Can you imagine the overhead cost of maintaining that Montecito mansion, their security team, and Meghan’s designer wardrobe without the Netflix millions? They might actually have to—gasp—live within their means.
What’s truly pathetic is how they’re reportedly begging streaming giants to take them on. But here’s the cold, hard truth that Meghan refuses to accept: nobody wants them because they’re nobody without the royal connection. Every single success they’ve had since leaving the UK has been built entirely on their willingness to trash the royal family. The Oprah interview, the Netflix series, Harry’s memoir—it was all royal gossip and family betrayal. They’ve never produced a single piece of content that stands on its own merits.
And now they’ve run out of royal secrets to sell. What’s left? Another recycled speech about mental health from Harry? Another contrived cooking show from Meghan, pretending to be relatable while wearing $10,000 worth of jewelry?
This strategic hire of Meredith Mains is supposedly going to help the Sussexes “expand their reach in the streaming world.” Expand to what, exactly? Meghan’s cooking show was such a phenomenal success that Netflix is dropping them. Harry’s Invictus documentary was such a ratings blockbuster that Netflix is eager to part ways. Please. The only thing expanding is their desperation.
The irony here is delicious. Remember when they fled the UK, claiming they wanted privacy? Now they’re desperately trying to keep themselves in the public eye by any means necessary. Remember when they claimed they wanted financial independence? Now they’re frantically hunting for the next corporate benefactor to fund their lavish lifestyle.
I want to take a moment to compare this behavior to how our working royals conduct themselves. King Charles, despite his own health challenges, continues to fulfill his duties with dignity and purpose. Queen Camilla stands steadfastly by his side, supporting both him and the monarchy without seeking personal glory. William and Catherine focus on meaningful charitable work that actually helps people, rather than endless vanity projects designed to boost their own profiles.
That’s the fundamental difference, isn’t it? The working royals serve the institution and the people. The Sussexes expect the institution and the people to serve them.
If Hulu does decide to take on the Sussexes—which I personally think would be a massive mistake—I want to see proof of any deal they announce. None of this vague “multi-million dollar partnership” nonsense that we saw with Spotify and Netflix. Show us the actual contract, the real figures. Because at this point, I don’t believe a single word that comes from the Sussex PR machine.
Remember when US Weekly and other tabloids were confidently reporting the $100 million Netflix deal and the $20 million Spotify deal as if they were undeniable facts? And then, surprise—we later found out those numbers were completely made up?

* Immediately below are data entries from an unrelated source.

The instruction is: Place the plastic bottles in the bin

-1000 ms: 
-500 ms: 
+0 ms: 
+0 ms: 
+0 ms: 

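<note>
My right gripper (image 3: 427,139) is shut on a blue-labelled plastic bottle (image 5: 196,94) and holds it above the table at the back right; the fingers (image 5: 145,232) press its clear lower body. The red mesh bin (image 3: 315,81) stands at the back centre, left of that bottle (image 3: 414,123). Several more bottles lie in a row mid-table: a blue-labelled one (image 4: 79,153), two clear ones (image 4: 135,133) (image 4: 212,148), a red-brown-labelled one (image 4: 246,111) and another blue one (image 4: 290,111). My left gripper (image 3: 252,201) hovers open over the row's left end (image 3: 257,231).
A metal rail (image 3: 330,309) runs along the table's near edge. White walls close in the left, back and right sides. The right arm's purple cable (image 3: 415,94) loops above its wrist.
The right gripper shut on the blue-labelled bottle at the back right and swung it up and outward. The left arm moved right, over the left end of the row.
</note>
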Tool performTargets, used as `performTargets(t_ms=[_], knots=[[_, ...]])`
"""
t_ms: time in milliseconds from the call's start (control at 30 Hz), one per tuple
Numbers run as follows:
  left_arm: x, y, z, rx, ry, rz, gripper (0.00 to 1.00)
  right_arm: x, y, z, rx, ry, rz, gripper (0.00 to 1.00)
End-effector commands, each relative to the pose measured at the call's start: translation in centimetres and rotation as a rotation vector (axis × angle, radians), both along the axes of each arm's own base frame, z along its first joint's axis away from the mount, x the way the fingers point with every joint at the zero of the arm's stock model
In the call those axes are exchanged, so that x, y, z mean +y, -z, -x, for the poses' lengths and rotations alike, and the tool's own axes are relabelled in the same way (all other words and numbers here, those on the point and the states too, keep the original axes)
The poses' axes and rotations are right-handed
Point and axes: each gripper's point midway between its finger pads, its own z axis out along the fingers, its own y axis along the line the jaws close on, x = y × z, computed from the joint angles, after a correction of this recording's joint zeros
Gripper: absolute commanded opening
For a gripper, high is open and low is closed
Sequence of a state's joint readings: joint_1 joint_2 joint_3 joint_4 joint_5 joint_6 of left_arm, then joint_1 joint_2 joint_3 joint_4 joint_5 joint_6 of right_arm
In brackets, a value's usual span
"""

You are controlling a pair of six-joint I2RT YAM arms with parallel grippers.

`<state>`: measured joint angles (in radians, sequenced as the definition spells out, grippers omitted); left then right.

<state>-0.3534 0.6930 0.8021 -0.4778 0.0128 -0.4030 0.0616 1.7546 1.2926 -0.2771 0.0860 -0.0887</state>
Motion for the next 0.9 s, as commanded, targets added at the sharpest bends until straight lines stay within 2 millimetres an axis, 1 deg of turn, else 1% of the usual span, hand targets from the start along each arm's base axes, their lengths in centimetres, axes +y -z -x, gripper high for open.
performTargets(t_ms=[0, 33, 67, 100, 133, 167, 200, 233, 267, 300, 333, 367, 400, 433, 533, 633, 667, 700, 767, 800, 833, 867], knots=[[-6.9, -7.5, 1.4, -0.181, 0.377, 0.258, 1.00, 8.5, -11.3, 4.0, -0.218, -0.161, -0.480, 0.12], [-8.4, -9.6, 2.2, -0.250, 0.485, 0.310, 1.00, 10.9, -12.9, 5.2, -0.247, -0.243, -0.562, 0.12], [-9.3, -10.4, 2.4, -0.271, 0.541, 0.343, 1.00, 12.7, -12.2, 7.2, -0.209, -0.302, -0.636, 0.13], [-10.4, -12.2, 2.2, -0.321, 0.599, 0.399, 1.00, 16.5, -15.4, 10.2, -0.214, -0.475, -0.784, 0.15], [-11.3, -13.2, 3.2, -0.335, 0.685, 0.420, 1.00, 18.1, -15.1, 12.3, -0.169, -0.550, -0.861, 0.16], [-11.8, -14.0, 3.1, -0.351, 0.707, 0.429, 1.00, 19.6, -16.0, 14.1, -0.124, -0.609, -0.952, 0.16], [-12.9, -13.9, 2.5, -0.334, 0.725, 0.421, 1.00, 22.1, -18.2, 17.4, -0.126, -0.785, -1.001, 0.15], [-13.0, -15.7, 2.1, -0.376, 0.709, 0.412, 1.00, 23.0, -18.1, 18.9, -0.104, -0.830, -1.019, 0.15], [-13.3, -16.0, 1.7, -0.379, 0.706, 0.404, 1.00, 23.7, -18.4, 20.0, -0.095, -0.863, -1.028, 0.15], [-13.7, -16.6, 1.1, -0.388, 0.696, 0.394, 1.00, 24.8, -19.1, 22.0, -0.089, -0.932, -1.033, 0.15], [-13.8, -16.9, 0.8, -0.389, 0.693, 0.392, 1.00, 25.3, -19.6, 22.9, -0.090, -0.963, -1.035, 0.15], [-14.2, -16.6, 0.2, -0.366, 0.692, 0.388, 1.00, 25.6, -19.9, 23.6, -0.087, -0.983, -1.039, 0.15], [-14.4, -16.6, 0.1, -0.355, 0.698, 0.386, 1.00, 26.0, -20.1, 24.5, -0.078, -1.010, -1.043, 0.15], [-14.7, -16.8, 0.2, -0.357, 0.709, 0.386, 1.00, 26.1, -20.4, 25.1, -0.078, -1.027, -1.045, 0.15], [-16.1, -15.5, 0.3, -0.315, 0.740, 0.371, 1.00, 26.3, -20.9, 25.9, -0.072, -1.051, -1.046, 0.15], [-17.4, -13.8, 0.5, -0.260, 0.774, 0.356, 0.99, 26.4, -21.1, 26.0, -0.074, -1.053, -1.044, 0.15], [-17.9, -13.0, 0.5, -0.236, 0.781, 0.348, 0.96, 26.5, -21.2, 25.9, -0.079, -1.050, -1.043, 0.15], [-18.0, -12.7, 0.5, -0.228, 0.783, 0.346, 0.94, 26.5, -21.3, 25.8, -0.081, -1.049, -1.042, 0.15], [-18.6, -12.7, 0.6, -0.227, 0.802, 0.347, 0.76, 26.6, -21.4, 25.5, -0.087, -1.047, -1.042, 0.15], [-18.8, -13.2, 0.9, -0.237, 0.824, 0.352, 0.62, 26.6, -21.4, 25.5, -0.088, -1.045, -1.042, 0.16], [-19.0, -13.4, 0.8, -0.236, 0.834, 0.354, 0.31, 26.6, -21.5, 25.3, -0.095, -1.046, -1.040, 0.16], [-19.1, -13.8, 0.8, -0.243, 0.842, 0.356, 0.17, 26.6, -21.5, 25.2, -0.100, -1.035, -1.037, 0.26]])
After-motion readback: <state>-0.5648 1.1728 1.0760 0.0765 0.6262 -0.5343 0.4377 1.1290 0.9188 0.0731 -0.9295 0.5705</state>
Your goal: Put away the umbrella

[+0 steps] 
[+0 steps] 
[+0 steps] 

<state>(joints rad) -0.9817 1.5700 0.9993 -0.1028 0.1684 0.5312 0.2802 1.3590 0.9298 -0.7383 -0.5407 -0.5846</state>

That’s exactly why I’m skeptical of any new deal they claim to have landed.
If they announce that Hulu is offering them, let’s say, $40 million for a five-year contract, I need to see proof. No more smoke and mirrors. No more inflated numbers spread through PR spin.
Show us the receipts—or we’re not buying it.
The saddest part is that Harry could have had it all. He was beloved by the British public, respected globally for his military service and charitable work, and had the privilege of serving his country in a meaningful role. Instead, he chose to throw it all away for a woman who clearly saw him as a ticket to fame and fortune rather than a partner to love and cherish.